4.1 Enroot - Introduction
The LRZ AI Systems use the Enroot container framework provided by NVIDIA, to run jobs in isolated environments. Enroot allows users to define custom software stacks and operates entirely in user space.
No root privileges are needed to build or run containers. This approach ensures flexibility while maintaining system security and performance. Enroot supports various container image formats, including Docker images.
This means you can use any standard Docker image, such as those from Docker Hub or the NVIDIA NGC Cloud. Using NVIDIA NGC containers requires registration. For details, see section 4.2 Enroot - Images from Nvidia NGC.
Please note:
Enroot is not available on the SSH login nodes of the LRZ AI Systems. To use Enroot on the compute nodes, please start an interactive session, as described in 5.1 Slurm Interactive Jobs.
Tools like module, conda, and pip are not officially supported on the LRZ AI Systems. The only supported method for installing custom software is through the use of containers with Enroot.
Enroot Runtime Configuration
The runtime can be configured through the file /etc/enroot/enroot.conf or by using environment variables in your .bashrc. Environment variables take precedence over the configuration file. On the AI Systems, the user’s home directory is mounted by default, and the container root filesystem is writable. You can disable this with:
echo 'export ENROOT_ROOTFS_WRITABLE=no' >> ~/.bashrc echo 'export ENROOT_MOUNT_HOME=no' >> ~/.bashrc
The Enroot Workflow
Running containerized applications with the Enroot framework follows a slightly different workflow compared to other container technologies. We recommend reviewing the Enroot documentation for a deeper understanding ( see here). However, in most common use cases, you’ll only need three commands:
- enroot import
- enroot create
- enroot start
Other frequently used commands include enroot export, enroot list, and enroot remove.
Start an Interactive Session
First, create an interactive allocation. The Enroot container runtime is not available on the SSH login nodes only on the compute nodes, therefore you need to start a Slurm interactive session using the following command. For more details, see 5.1 Slurm Interactive Jobs:
salloc -p lrz-v100x2 --gres=gpu:1 srun --pty bash
Importing an Enroot Container Image
To use a container image from a registry (e.g., Docker or NVIDIA NGC), start by importing it with the enroot import command. This converts the image into an Enroot-compatible .sqsh file, which can be reused to launch multiple containers.
enroot import docker://ubuntu
Creating an Enroot Container
Once you have an Enroot image, use the enroot create to create the container. The command will expand the container image into a local container filesystem. Each container image requires a separate run of this command. To assign custom names to containers, see the official documentation.

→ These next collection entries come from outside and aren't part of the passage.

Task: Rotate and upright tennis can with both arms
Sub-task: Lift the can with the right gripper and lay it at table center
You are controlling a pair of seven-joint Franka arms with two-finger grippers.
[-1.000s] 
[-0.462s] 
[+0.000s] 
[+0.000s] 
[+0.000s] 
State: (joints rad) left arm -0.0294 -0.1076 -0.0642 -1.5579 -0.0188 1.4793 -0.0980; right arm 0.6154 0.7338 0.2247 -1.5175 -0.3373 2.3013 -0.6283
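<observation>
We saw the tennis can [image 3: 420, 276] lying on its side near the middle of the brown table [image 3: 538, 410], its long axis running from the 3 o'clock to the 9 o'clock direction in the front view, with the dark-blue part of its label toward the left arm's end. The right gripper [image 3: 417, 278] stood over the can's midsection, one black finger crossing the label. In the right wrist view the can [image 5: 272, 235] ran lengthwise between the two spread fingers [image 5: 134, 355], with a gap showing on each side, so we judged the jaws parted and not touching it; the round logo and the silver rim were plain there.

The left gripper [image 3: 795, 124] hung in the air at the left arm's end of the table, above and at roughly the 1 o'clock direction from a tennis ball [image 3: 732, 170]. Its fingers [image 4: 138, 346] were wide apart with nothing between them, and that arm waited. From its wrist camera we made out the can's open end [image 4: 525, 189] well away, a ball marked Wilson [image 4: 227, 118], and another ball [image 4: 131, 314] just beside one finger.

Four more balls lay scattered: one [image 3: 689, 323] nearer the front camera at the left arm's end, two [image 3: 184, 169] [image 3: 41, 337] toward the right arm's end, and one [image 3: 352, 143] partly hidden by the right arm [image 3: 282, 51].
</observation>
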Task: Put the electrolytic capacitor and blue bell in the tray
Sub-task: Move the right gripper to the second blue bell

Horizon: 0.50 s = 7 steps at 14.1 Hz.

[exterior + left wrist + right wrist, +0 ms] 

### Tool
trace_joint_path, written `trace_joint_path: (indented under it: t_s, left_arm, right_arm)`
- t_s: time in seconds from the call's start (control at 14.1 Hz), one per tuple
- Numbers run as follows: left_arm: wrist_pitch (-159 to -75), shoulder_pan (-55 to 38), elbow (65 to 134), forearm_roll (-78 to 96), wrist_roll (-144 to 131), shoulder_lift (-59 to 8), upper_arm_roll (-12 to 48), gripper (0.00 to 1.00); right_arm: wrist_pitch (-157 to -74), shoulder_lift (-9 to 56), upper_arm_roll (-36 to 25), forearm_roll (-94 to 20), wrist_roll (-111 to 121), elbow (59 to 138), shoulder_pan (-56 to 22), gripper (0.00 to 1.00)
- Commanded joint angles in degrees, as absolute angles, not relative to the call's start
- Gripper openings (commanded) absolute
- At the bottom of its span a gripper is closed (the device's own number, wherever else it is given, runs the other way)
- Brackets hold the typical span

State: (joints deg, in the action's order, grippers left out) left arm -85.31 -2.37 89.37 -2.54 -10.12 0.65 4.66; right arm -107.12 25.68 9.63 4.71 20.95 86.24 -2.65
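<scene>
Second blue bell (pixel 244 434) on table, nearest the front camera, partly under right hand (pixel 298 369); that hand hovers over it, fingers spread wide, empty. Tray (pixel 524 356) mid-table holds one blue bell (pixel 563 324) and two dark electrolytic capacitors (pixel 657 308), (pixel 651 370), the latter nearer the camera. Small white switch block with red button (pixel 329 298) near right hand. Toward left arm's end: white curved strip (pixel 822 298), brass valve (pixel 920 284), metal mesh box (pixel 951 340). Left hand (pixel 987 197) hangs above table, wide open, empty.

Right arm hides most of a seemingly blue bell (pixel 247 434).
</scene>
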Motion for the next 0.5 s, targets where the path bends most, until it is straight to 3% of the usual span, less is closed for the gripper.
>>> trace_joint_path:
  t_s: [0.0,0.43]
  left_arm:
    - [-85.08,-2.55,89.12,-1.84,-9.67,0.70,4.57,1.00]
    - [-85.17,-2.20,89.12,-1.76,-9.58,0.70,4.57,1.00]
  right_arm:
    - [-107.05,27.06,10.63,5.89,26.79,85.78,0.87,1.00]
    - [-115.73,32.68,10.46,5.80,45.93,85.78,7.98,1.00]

The following command will create the container, which will inherit the image name (without the .sqsh extension). You can assign a custom name to a container by using the --name CUSTOM_NAME option after the enroot create command.
enroot create ubuntu.sqsh
Start an Enroot Container
Once you have an Enroot container, you can run applications within its defined software environment using the enroot start command.

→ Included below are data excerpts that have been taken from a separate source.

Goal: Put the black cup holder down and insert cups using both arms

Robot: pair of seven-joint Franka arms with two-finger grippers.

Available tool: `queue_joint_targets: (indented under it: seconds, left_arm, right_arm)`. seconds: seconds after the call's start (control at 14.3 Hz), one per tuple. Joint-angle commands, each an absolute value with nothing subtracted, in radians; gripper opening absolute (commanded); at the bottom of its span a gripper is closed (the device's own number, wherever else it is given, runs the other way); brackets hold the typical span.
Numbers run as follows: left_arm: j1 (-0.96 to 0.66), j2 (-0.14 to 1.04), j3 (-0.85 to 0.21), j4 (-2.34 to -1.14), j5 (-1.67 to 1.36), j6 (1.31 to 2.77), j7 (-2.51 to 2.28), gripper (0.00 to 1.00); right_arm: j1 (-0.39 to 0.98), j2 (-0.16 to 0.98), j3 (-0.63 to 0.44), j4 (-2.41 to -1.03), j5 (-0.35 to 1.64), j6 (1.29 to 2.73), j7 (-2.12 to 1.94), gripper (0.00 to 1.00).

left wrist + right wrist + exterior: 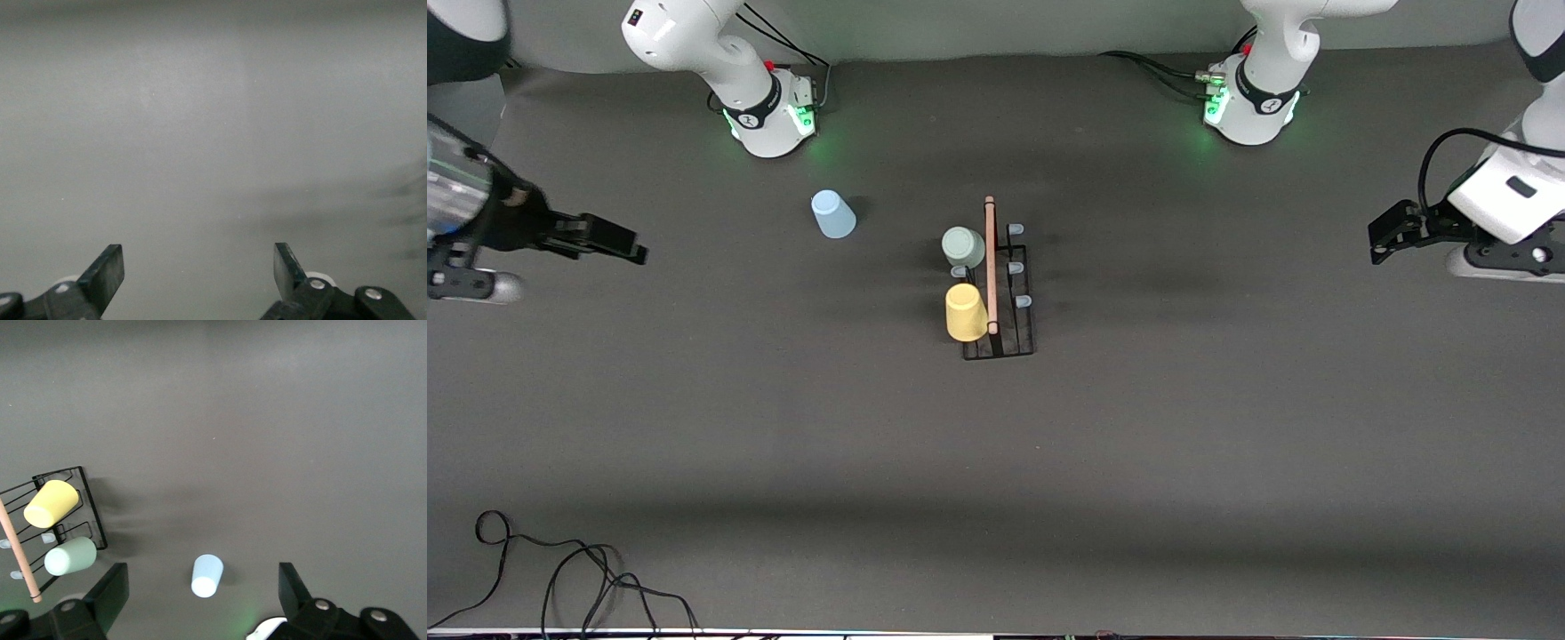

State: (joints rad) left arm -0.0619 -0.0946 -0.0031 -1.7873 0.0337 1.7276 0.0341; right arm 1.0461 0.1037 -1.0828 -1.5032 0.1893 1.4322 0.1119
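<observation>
Where a dark grey table (1227, 462) fills the frame, the black cup holder (1000, 302) sits centre, pale green cup (963, 246) and yellow cup (966, 312) on its pegs. The light blue cup (833, 214) stands upper left (apart). The left gripper (1380, 238) waits at the frame's right edge, the right gripper (633, 251) at its left edge, both spread, empty.

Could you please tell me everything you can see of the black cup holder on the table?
The black cup holder is a thin black wire rack standing near the middle of the dark table, with a light wooden rod handle along its top and pale blue-capped pegs. The pale green cup and the yellow cup sit upturned on pegs along the side toward the right arm's end; three pegs on the side toward the left arm's end are bare. No gripper touches it.
</observation>
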Motion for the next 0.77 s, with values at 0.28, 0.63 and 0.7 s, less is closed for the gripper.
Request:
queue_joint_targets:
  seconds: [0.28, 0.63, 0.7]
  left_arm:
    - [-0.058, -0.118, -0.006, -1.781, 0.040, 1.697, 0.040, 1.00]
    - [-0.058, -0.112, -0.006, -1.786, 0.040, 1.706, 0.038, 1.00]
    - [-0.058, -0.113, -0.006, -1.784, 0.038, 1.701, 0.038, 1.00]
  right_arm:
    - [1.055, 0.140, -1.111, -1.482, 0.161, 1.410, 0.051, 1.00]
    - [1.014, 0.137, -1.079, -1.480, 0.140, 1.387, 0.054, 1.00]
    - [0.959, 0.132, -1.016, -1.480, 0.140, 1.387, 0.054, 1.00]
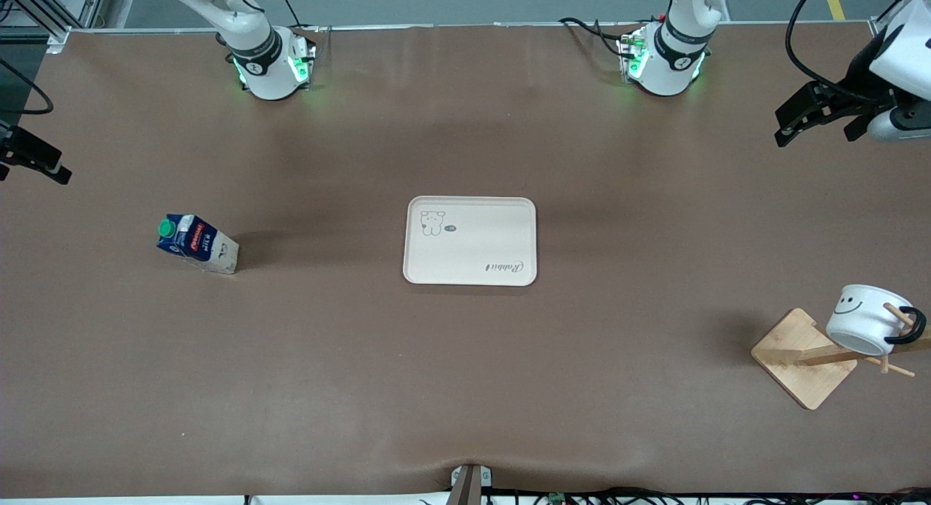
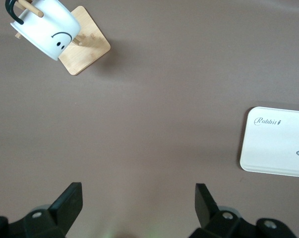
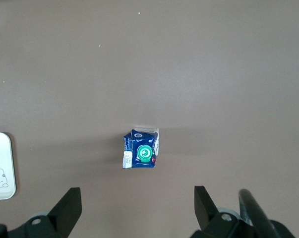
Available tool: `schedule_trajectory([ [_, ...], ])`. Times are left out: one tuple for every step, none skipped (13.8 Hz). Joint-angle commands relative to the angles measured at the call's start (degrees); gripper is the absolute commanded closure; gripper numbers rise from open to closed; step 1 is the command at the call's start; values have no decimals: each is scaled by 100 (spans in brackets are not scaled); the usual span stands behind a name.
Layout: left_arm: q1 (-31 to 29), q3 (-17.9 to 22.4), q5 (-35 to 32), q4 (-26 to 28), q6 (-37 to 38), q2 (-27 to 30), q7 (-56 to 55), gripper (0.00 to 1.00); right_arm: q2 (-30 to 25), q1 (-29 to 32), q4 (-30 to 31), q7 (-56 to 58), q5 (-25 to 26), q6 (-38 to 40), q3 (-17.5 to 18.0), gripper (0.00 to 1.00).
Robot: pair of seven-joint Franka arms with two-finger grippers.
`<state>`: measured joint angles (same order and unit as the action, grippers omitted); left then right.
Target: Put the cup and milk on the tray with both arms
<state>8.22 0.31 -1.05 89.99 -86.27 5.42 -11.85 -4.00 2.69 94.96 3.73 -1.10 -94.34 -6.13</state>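
Note:
The cream tray (image 1: 473, 254) lies mid-table; it also shows in the left wrist view (image 2: 275, 148) and the right wrist view (image 3: 0, 148). The blue milk carton (image 1: 196, 243) stands upright toward the right arm's end of the table. My right gripper (image 1: 33, 172) is open and empty, high over the table, with the milk (image 3: 141, 154) showing just past its gripper (image 3: 138, 196). The white smiley cup (image 1: 865, 319) hangs by its black handle on a wooden rack peg. My left gripper (image 1: 814, 130) is open and empty, high above the table; the cup (image 2: 50, 27) is well away from its gripper (image 2: 138, 193).
The wooden rack's square base (image 1: 800, 356) stands near the left arm's end of the table, nearer the front camera than the tray; it also shows in the left wrist view (image 2: 87, 47). Brown table surface lies between tray, milk and rack.

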Motion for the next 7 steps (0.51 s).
schedule_trajectory([
  [-22, 5, 52, -157, 137, -85, 69, 0, 83, 30, -162, -92, 13, 38, 15, 0],
  [-31, 5, 43, -166, 137, -85, 95, 0, 83, 30, -162, -92, 5, 38, 15, 0],
  [-31, 13, 17, -183, 137, -85, 86, 0, 83, 30, -162, -92, 5, 38, 15, 0],
  [-31, 66, 17, -209, 137, -85, 34, 0, 83, 30, -170, -92, 5, 38, 15, 0],
  [-31, 171, 8, -210, 137, -85, 85, 0, 83, 21, -171, -92, 5, 38, 15, 0],
  [-31, 285, 43, -201, 128, -85, 77, 0, 83, 13, -171, -92, 5, 38, 15, 0],
  [-31, 312, 26, -192, 84, -129, 34, 0, 83, 12, -171, -92, -4, 30, 15, 0],
])
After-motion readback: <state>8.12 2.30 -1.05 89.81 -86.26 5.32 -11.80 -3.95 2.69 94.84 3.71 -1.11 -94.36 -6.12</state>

You can either execute a predefined hook script inside the container (refer to the container image documentation for its location)
or directly specify the executable as a command-line argument.
enroot start ubuntu
Install Software inside an Enroot Container
If you need to run a command as root inside the container, for example to install software, you can use the --root option. Note that this grants root privileges only within the container environment, not on the host system.

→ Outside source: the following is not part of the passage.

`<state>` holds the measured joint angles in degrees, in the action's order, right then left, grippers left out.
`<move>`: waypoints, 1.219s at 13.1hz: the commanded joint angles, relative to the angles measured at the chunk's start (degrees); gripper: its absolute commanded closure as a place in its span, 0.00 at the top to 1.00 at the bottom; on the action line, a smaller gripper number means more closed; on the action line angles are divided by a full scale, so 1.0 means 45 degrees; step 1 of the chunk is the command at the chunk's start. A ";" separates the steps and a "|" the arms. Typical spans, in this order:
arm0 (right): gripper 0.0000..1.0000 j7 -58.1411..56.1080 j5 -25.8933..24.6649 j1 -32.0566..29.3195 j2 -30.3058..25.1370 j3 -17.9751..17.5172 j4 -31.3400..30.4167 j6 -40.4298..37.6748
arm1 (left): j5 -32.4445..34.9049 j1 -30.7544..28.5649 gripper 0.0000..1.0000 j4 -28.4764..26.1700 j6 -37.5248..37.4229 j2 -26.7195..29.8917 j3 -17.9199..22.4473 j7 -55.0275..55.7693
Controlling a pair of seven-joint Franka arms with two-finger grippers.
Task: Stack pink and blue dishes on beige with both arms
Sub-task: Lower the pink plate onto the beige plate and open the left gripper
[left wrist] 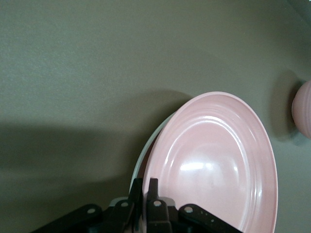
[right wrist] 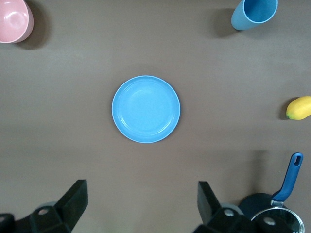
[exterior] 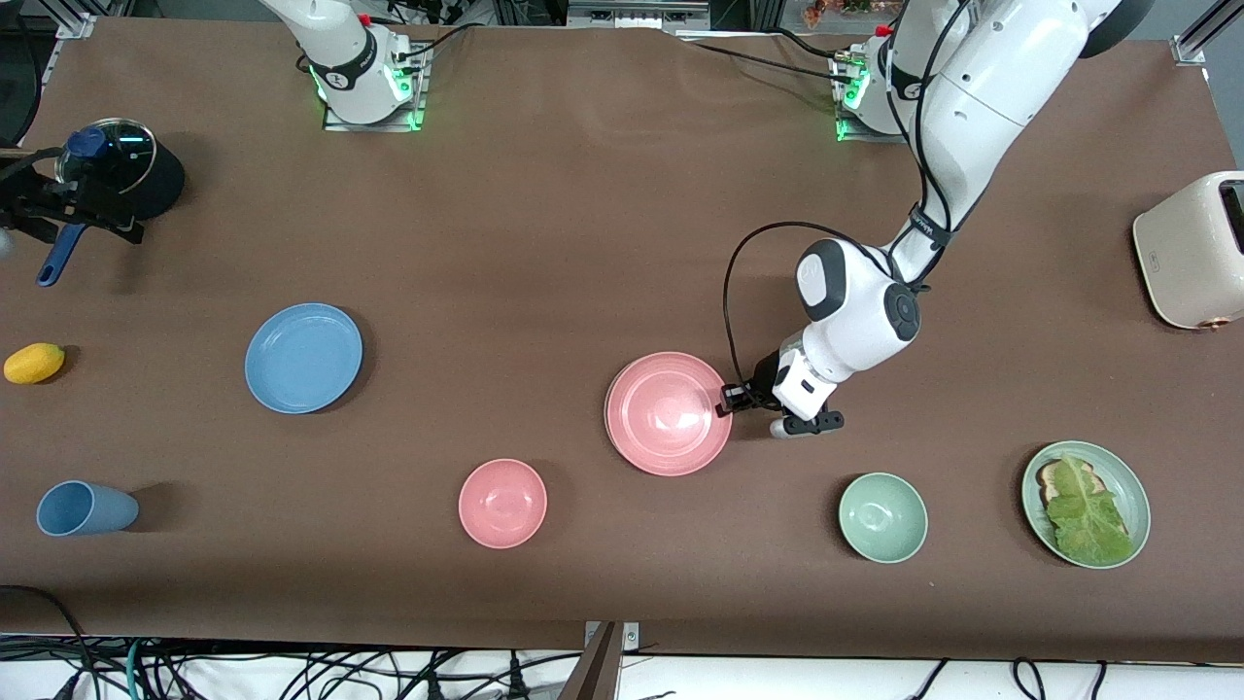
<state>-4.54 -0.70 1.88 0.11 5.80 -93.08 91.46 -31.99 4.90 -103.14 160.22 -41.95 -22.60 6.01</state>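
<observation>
Pink plate (exterior: 668, 412) in left claw (exterior: 726, 400), pink bowl (exterior: 502, 503) near

A pink bowl (exterior: 502, 503) and a green bowl (exterior: 882, 517) sit near the front camera. A green plate (exterior: 1132, 486) carries toast under lettuce (exterior: 1087, 510). A toaster (exterior: 1191, 251) (cream, boxy) stands at the left arm's end; a blue cup (exterior: 86, 507), lemon (exterior: 34, 363) and lidded pot (exterior: 121, 175) occupy the right arm's end.

Front camera high, facing robots; right wrist shares its blue plate (exterior: 303, 357), left hugs pink plate (left wrist: 214, 162)
</observation>
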 commanded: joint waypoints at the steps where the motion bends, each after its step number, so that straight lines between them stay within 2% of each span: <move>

enroot start --root --rw ubuntu
With root privileges inside the container you can now install your software stack. The software is installed on the writable layer of the container. For example, the following command installs essential tools to build Python packages like xformers or faiss from source.
apt update && apt install -y build-essential cmake && exit
Store an Enroot Container
After exiting, you can list your containers with enroot list. To make the changes to container persistent, it needs to be exported into a container image (.sqsh file).
enroot export -o ubuntu-build.sqsh ubuntu
Container Cleanup
Finally, you can list the available container on the compute node and remove not needed ones with:
enroot list
enroot remove ubuntu
This is an educational example. To run your AI/ML workload efficiently use the highly optimized docker containers provided directly from Nvidia NGC.